> Task requirements: The answer must consist only of the lines from the line with "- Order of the" to the line with "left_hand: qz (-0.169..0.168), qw", both included, exactly as they stand below.

Excerpts from a dataset

+++

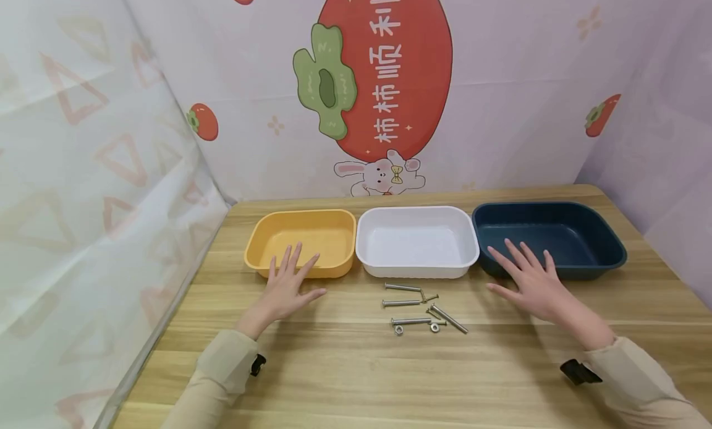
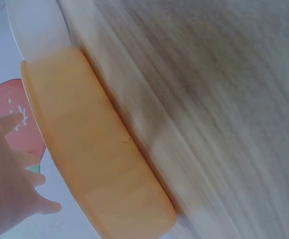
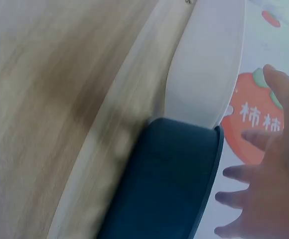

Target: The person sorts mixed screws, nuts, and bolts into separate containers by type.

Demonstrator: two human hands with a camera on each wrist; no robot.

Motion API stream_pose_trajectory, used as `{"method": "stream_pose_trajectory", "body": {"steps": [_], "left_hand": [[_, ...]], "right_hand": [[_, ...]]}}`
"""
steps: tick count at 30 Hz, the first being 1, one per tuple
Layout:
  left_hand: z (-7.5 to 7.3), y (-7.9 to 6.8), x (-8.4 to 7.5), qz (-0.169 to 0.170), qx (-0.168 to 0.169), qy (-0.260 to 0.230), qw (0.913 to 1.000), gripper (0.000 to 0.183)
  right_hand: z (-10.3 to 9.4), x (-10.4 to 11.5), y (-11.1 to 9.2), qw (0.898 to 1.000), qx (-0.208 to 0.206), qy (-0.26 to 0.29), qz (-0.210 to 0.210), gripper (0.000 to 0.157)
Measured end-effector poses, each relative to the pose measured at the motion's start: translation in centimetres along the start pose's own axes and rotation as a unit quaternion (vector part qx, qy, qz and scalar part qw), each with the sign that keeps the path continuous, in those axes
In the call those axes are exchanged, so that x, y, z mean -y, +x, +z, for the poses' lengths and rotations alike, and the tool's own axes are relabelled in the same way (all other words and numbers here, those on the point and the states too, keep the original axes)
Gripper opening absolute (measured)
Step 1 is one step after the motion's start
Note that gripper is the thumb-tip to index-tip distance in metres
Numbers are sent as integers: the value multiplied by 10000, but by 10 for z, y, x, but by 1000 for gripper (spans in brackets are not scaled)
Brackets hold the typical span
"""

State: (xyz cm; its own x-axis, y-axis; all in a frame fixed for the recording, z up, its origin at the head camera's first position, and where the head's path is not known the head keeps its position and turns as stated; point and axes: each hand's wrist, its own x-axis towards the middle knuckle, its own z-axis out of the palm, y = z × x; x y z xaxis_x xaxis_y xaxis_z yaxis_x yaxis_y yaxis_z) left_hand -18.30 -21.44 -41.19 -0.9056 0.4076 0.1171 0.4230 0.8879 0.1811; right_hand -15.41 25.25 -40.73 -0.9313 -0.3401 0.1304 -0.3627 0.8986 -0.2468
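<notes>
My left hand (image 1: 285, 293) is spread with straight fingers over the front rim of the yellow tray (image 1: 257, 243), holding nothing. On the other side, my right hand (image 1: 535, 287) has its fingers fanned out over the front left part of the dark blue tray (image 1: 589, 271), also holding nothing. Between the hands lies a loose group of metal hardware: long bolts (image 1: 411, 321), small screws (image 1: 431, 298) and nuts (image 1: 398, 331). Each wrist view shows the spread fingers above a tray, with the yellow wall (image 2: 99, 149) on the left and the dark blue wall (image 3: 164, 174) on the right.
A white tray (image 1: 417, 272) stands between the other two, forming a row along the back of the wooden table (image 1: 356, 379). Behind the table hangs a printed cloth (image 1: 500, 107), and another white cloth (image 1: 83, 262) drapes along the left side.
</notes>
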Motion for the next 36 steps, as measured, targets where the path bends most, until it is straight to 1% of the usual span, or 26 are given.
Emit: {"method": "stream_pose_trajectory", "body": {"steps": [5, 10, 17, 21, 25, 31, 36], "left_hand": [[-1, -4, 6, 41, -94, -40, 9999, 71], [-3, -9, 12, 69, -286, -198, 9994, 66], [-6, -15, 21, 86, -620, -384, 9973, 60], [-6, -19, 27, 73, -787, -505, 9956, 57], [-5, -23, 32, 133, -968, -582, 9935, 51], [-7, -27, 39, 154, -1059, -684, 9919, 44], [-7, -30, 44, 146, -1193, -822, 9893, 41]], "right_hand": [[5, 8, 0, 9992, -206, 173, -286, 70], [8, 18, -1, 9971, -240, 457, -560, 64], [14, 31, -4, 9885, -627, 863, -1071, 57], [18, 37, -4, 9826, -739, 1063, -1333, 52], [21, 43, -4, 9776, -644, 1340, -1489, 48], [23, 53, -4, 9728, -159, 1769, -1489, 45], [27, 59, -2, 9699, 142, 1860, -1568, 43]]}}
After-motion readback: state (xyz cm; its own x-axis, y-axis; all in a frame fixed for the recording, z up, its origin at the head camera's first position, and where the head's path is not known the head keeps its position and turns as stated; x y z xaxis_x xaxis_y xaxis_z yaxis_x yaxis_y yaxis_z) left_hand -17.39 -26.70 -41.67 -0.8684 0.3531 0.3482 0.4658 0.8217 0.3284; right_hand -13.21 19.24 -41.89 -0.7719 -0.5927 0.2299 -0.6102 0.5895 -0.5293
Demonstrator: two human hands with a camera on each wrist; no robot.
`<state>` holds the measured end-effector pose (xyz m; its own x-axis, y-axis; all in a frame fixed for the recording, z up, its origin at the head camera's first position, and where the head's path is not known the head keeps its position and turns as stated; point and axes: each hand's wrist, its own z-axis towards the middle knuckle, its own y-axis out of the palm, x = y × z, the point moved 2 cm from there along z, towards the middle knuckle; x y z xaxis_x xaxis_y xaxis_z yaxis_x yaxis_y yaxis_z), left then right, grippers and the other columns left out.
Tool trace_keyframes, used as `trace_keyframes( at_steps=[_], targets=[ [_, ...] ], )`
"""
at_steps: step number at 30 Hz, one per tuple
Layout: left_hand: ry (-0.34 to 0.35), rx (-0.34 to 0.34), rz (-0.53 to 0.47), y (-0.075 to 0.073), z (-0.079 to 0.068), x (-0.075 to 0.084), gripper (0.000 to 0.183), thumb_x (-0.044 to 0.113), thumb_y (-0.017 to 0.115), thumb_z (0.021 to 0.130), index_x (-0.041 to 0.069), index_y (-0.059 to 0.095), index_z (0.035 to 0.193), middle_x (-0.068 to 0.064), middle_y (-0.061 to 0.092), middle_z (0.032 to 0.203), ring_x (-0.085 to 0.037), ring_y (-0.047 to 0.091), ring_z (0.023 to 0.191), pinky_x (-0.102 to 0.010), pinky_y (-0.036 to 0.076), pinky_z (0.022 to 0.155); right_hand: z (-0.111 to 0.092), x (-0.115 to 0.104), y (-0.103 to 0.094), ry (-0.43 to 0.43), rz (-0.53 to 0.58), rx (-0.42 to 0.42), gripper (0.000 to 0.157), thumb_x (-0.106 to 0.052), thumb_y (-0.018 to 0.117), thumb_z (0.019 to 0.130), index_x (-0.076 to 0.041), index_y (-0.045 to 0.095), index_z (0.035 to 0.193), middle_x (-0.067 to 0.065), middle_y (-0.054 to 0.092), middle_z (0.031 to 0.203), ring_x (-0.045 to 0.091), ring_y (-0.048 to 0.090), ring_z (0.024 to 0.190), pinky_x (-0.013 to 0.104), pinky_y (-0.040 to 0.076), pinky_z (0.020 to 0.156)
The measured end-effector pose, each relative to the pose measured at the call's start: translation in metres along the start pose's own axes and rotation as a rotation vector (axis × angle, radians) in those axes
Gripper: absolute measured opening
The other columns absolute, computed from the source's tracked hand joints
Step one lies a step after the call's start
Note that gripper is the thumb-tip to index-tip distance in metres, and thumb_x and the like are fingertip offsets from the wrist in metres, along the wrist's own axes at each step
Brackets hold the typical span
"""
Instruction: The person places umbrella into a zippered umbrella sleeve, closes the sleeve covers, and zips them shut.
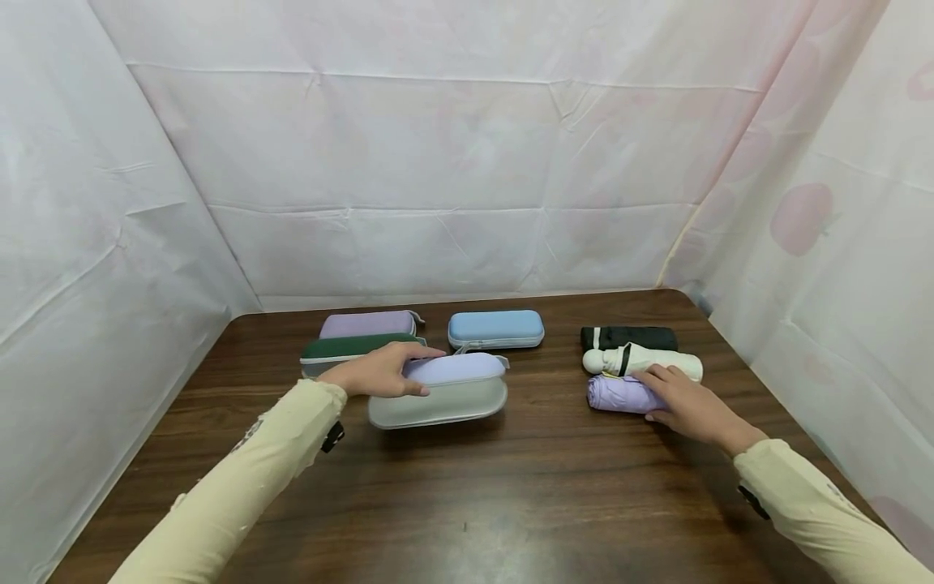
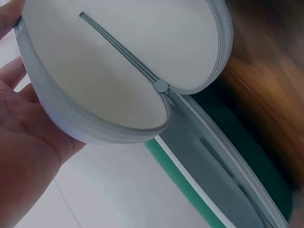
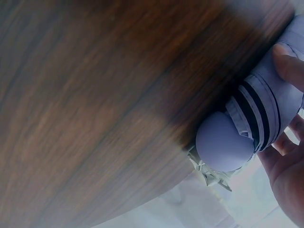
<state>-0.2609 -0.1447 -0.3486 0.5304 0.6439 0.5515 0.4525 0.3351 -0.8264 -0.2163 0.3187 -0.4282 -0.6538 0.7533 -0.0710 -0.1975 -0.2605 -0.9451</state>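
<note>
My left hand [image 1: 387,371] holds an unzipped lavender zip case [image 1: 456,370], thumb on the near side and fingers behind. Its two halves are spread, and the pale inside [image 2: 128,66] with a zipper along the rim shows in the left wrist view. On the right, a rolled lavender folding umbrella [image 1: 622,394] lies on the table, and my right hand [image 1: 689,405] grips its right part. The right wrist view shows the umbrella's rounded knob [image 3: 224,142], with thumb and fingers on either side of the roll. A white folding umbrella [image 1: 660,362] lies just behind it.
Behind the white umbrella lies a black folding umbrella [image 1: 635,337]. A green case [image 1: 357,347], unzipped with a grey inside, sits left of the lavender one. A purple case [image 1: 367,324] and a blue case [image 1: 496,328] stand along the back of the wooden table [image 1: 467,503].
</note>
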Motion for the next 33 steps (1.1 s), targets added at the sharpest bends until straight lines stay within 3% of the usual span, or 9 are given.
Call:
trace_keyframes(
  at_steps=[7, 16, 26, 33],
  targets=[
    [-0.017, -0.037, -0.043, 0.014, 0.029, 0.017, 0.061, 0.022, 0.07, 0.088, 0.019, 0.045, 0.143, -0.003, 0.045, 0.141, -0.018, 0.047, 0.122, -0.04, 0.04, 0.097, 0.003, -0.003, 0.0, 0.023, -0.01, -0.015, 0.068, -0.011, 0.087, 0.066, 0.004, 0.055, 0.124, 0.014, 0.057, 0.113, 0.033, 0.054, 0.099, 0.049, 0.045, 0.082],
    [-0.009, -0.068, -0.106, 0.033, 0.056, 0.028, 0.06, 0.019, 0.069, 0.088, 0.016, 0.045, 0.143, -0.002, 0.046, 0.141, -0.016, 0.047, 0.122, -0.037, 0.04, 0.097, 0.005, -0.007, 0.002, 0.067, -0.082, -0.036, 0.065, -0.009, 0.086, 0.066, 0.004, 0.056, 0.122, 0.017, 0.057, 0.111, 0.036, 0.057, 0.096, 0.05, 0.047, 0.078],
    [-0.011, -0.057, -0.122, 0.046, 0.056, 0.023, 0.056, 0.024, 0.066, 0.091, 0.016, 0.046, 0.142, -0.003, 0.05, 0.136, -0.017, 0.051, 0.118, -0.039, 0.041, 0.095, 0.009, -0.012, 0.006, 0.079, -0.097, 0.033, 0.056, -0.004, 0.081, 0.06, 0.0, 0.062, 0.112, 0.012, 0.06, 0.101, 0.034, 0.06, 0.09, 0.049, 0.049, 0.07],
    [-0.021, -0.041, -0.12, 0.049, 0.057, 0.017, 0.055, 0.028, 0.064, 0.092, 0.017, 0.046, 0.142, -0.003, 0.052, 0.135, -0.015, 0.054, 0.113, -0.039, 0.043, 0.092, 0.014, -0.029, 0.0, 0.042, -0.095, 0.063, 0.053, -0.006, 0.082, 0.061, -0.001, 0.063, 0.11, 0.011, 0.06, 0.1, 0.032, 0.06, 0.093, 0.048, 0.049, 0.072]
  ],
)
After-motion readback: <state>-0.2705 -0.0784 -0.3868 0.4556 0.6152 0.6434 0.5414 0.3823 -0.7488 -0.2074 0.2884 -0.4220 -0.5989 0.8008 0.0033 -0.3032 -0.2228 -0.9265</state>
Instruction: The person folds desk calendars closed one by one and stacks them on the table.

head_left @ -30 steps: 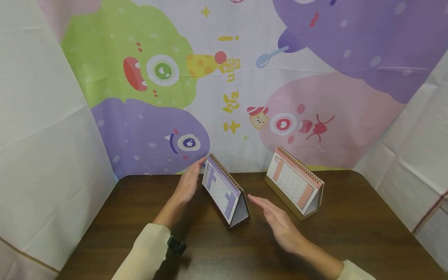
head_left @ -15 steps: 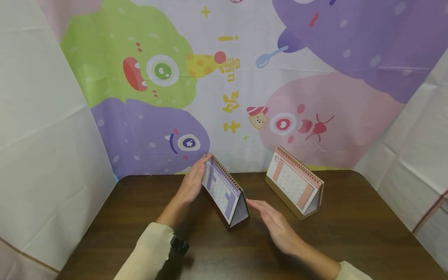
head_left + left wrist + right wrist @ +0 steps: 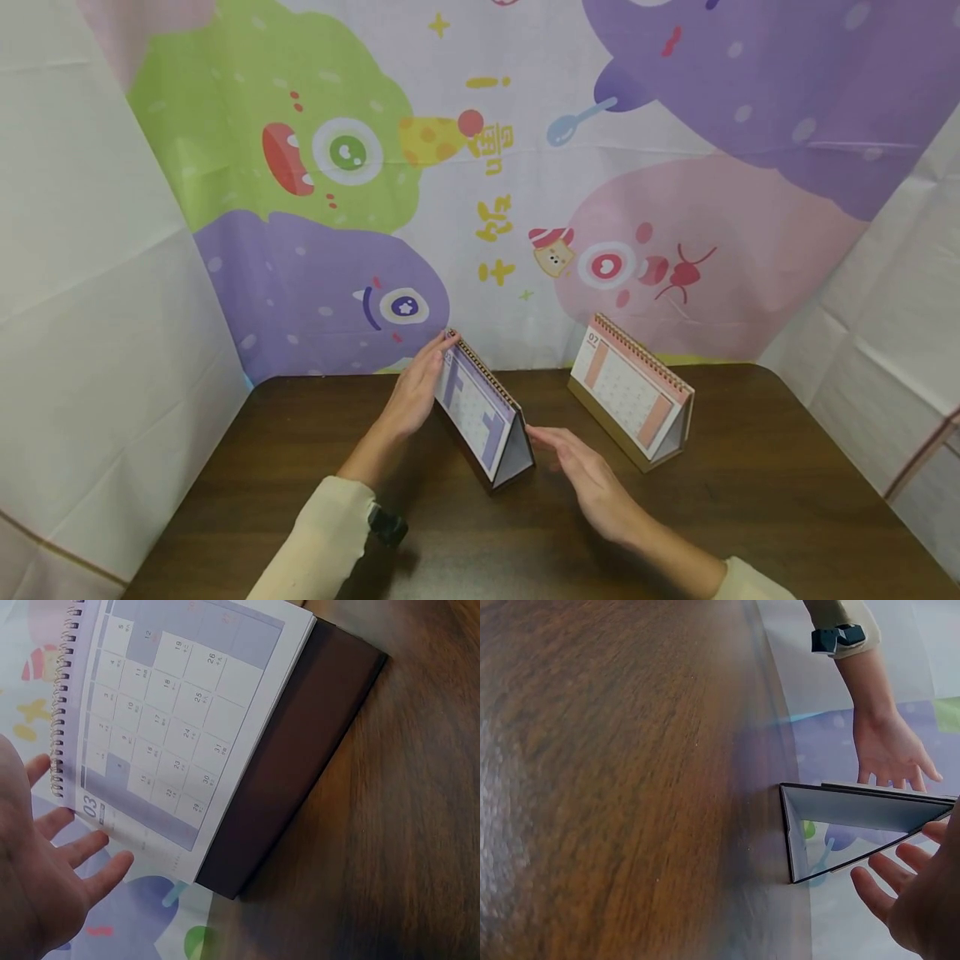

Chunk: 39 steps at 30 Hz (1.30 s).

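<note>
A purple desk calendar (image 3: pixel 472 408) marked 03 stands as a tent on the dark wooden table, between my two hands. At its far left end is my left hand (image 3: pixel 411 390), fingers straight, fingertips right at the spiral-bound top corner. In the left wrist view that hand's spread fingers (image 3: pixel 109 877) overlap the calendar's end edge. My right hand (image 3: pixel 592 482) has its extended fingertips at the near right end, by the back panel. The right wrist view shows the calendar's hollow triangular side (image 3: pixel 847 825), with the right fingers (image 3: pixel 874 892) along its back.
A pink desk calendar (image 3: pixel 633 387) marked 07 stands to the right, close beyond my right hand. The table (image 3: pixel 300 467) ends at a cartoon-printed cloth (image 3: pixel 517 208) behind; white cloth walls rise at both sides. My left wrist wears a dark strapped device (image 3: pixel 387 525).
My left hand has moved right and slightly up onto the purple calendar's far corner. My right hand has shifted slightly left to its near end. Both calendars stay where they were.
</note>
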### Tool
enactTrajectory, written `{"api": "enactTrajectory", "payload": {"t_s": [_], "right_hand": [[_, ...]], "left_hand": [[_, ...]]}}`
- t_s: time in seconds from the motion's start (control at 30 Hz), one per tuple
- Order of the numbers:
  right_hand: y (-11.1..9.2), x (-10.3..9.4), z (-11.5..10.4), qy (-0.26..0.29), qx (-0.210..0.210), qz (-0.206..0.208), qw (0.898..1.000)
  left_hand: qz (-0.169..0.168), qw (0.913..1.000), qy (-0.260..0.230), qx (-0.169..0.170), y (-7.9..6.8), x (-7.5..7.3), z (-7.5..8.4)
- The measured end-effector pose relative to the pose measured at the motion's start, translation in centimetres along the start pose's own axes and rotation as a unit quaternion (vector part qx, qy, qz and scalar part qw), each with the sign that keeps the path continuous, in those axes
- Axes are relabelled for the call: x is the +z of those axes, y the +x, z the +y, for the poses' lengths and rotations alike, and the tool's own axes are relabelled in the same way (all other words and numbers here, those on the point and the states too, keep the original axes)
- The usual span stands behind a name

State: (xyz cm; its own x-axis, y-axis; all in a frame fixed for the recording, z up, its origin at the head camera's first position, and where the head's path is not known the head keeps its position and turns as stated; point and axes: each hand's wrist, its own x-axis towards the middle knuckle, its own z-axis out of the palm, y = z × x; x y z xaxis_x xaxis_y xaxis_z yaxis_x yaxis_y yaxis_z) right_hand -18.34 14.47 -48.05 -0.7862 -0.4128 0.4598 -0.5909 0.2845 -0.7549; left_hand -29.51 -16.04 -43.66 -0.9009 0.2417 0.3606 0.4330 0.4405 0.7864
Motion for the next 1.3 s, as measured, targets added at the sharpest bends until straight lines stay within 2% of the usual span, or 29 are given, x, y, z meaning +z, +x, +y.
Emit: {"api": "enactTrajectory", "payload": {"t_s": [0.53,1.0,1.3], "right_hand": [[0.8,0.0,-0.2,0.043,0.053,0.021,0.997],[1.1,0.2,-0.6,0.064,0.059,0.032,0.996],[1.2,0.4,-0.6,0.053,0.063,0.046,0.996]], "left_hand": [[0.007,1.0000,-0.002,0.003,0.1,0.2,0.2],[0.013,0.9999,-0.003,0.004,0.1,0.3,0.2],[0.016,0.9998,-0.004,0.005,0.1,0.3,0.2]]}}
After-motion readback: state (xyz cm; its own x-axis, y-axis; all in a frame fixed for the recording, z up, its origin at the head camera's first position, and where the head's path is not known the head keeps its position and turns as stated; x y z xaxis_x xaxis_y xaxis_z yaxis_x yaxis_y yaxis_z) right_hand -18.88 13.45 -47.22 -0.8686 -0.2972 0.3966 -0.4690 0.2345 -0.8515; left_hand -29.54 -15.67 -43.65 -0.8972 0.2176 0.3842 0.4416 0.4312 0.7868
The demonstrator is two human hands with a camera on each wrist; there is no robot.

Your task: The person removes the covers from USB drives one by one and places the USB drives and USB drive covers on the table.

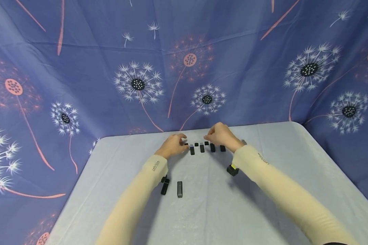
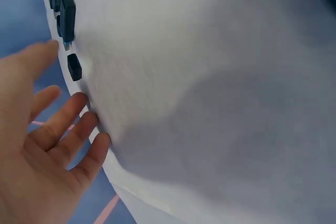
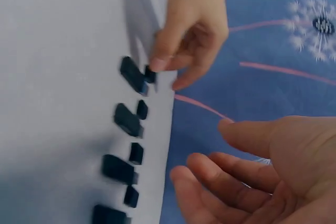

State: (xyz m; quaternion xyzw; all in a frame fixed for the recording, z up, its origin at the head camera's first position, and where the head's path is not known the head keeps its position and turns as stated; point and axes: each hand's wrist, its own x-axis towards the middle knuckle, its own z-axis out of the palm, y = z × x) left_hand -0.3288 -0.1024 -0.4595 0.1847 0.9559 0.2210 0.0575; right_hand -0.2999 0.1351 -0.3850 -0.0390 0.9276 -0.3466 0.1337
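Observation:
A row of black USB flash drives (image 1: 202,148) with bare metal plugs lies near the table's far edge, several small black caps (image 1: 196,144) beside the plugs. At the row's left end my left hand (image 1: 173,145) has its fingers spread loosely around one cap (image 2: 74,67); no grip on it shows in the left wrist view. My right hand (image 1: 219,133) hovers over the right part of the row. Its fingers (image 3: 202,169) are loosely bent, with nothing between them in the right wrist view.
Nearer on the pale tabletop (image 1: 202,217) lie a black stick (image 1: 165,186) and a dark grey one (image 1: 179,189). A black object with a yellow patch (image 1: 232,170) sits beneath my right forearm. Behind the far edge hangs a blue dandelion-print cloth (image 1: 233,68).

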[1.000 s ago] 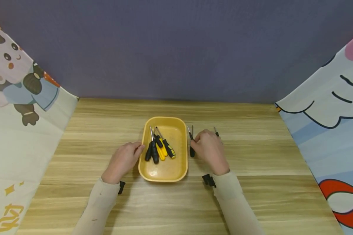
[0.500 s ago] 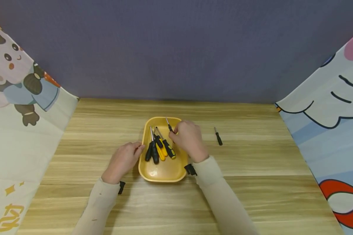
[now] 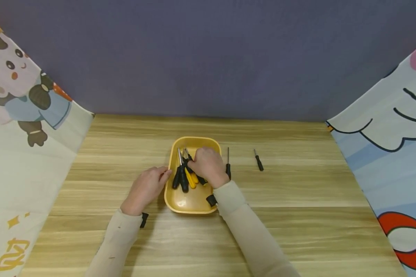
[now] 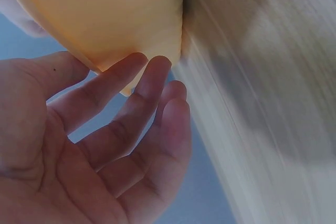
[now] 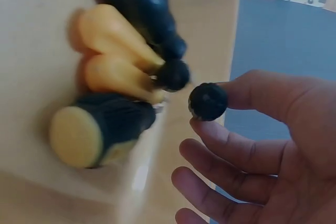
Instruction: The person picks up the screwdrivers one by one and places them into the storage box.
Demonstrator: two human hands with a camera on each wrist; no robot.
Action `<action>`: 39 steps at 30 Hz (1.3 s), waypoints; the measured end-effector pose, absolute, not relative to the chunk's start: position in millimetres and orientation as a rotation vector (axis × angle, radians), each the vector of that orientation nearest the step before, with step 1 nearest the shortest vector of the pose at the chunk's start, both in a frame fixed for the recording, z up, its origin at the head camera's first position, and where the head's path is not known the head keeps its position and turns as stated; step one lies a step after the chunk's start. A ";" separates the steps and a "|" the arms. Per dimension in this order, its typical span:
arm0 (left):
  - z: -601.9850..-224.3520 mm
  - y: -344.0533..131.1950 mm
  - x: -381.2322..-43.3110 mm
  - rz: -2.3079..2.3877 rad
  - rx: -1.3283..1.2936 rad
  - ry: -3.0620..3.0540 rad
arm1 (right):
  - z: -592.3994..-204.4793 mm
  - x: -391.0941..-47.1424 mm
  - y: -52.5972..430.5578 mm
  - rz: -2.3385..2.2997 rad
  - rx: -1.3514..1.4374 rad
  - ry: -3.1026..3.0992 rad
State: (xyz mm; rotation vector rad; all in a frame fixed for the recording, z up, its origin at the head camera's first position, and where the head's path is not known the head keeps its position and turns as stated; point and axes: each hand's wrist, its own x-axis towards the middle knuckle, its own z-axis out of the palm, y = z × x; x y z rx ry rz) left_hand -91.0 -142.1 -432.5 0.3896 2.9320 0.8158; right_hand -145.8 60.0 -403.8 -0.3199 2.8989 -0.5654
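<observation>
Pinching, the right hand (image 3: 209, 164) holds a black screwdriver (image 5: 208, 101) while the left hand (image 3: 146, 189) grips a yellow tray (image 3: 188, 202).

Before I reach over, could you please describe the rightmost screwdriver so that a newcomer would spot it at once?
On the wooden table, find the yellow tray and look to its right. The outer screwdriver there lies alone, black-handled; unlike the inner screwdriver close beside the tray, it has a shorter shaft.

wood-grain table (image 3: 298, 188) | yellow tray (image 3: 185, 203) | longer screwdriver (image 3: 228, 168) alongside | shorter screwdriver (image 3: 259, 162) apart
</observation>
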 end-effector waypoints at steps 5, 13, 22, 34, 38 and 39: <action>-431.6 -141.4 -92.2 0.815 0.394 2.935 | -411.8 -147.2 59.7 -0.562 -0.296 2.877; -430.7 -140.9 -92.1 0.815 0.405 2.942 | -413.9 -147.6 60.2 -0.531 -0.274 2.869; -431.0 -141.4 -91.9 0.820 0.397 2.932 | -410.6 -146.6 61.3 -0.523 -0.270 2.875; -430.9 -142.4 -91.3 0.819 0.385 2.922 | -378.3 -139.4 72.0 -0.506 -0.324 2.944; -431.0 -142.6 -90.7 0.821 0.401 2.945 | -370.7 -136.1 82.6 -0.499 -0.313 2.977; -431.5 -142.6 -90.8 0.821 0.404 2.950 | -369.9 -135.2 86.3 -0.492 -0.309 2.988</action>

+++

> Exercise output:
- Order of the numbers:
  right_hand: y (-11.1..9.2), x (-10.3..9.4), z (-11.5..10.4), qy (-0.26..0.29), qx (-0.210..0.210), qz (-0.206..0.208), qw (0.898..1.000)
  left_hand: qz (-0.169..0.168), qw (0.913..1.000), qy (-0.260..0.230), qx (-0.169..0.170), y (-7.9..6.8), x (-7.5..7.3), z (-7.5..8.4)

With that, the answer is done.